FRAT2 CRISPR/Cas9 KOプラスミド(h)は、human細胞株におけるFRAT2遺伝子の標的破壊を目的として設計されたプラスミドのプールである。各プラスミドは、FRAT2内の異なる部位を標的とする固有のシングルガイドRNA(sgRNA)と、Streptococcus pyogenes由来のCas9ヌクレアーゼを共発現します。また、これらのプラスミドはGFPをコードしており、蛍光顕微鏡やフローサイトメトリーを用いて、トランスフェクションに成功した細胞を蛍光で識別・濃縮することが可能です。

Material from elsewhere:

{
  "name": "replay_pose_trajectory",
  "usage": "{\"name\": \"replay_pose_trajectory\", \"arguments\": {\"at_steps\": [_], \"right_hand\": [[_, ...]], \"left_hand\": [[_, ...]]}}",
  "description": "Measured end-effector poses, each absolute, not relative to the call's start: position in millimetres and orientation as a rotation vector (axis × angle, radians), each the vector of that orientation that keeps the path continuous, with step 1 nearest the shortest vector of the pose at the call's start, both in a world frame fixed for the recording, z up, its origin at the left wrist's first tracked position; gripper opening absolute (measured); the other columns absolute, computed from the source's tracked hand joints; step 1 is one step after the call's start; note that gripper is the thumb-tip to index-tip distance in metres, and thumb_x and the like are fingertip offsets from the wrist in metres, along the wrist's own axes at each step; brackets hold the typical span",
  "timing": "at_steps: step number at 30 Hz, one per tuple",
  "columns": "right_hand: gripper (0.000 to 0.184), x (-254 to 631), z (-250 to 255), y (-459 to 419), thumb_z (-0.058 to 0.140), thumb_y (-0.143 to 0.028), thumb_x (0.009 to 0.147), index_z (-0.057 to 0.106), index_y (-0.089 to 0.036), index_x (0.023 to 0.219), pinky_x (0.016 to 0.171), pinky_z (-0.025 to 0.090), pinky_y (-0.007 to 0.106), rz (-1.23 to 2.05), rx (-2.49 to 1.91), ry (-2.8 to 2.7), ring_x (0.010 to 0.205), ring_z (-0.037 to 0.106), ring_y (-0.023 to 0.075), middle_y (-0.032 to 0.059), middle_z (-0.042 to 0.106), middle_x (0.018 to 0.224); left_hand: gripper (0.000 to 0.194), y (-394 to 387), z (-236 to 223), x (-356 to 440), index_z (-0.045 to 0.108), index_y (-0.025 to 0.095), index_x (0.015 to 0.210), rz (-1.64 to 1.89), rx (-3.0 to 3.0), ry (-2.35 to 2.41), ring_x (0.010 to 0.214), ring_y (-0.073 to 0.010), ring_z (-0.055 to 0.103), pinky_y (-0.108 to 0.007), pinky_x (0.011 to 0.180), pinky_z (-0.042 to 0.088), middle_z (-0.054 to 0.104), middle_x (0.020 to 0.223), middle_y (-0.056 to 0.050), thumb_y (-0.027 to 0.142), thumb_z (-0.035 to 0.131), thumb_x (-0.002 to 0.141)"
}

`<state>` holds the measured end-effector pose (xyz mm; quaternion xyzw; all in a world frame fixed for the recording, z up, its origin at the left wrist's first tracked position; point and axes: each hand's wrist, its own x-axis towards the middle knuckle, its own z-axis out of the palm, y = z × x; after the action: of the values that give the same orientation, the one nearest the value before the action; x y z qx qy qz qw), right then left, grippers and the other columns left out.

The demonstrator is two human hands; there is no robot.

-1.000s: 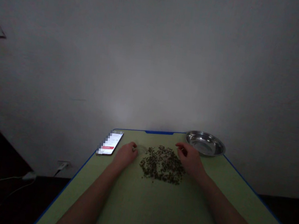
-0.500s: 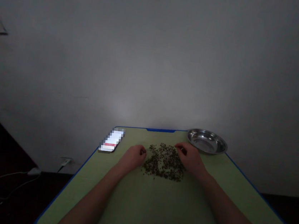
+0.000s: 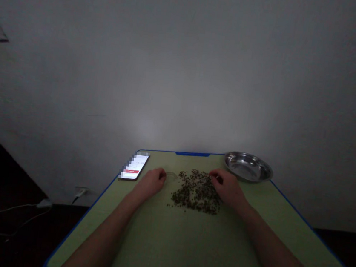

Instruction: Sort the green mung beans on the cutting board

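A heap of small dark green beans (image 3: 195, 191) lies on a green table (image 3: 184, 245) with a blue rim. My left hand (image 3: 149, 182) rests just left of the heap, fingers curled into a pinch; what they hold is too small to make out. My right hand (image 3: 228, 187) sits at the heap's right edge, fingers curled down onto the beans. A small faint glass dish (image 3: 171, 176) seems to lie between my left hand and the heap.
A shiny steel bowl (image 3: 248, 166) stands at the far right corner of the table. A lit phone (image 3: 134, 166) lies at the far left edge. A bare wall rises behind. Cables and a plug (image 3: 41, 204) lie on the dark floor to the left.
My left hand reached into the heap's left edge half a second ago and has drawn back left, toward the small dish. My right hand has barely shifted.
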<state>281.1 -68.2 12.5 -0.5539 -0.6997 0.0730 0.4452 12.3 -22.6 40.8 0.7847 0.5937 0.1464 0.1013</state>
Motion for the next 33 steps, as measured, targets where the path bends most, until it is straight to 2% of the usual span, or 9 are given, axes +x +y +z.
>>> {"name": "replay_pose_trajectory", "arguments": {"at_steps": [6, 8, 23, 33], "right_hand": [[0.021, 281.2, 12.5, -69.4, 0.048, -0.02, 0.081, 0.068, -0.016, 0.086, 0.07, 0.047, 0.031, 0.186, -1.375, -1.764, 0.071, 0.062, 0.0183, 0.0068, 0.07, 0.082], [0.021, 281.6, 12.1, -69.3, 0.048, -0.02, 0.08, 0.068, -0.016, 0.086, 0.07, 0.047, 0.031, 0.188, -1.382, -1.766, 0.071, 0.062, 0.0183, 0.0068, 0.07, 0.082], [0.021, 283.0, 10.8, -69.7, 0.049, -0.02, 0.079, 0.069, -0.017, 0.085, 0.071, 0.048, 0.032, 0.18, -1.408, -1.803, 0.073, 0.064, 0.0192, 0.0069, 0.071, 0.083], [0.02, 283.0, 10.3, -68.9, 0.05, -0.019, 0.077, 0.069, -0.018, 0.083, 0.07, 0.048, 0.031, 0.189, -1.411, -1.803, 0.07, 0.064, 0.0187, 0.0059, 0.072, 0.081]], "left_hand": [[0.038, -23.0, 33.2, 6.0, 0.061, 0.014, 0.117, 0.395, 2.294, 1.736, 0.087, -0.0196, 0.064, -0.028, 0.078, 0.045, 0.07, 0.095, -0.011, 0.021, 0.046, 0.082], [0.04, -26.8, 33.4, 5.4, 0.059, 0.015, 0.12, 0.379, 2.301, 1.704, 0.087, -0.0194, 0.064, -0.028, 0.08, 0.046, 0.07, 0.095, -0.01, 0.022, 0.046, 0.082], [0.035, -50.4, 43.7, -18.6, 0.06, 0.017, 0.111, 0.23, 2.252, 1.637, 0.073, -0.0156, 0.061, -0.024, 0.067, 0.043, 0.068, 0.083, -0.005, 0.023, 0.047, 0.08], [0.033, -69.6, 39.3, -5.1, 0.062, 0.018, 0.108, 0.201, 2.256, 1.486, 0.064, -0.0141, 0.059, -0.025, 0.063, 0.042, 0.068, 0.077, -0.004, 0.028, 0.048, 0.08]]}}
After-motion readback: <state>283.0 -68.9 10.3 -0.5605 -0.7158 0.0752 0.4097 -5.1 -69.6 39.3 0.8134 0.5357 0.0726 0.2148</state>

このマルチガイド設計により、Cas9による二本鎖切断の形成後に、FRAT2のオープンリーディングフレームを破壊する挿入または欠失(インデル)が生じる可能性が高まります。CRISPR/Cas9システムによって導入されたDNA切断は、内因性の非相同末端結合(NHEJ)経路を通じて修復され、その結果、FRAT2タンパク質の発現を阻害するフレームシフト変異が生じることが頻繁にあります。
このCRISPRノックアウトシステムにより、FRAT2シグナル伝達、機能ゲノミクス研究、がん生物学研究、およびヒト細胞株における治療反応の評価を目的とした、FRAT2欠損細胞モデルの効率的な作製が可能となる。
CRISPRs +/- HDR
研究用のみ。診断用または治療用ではありません。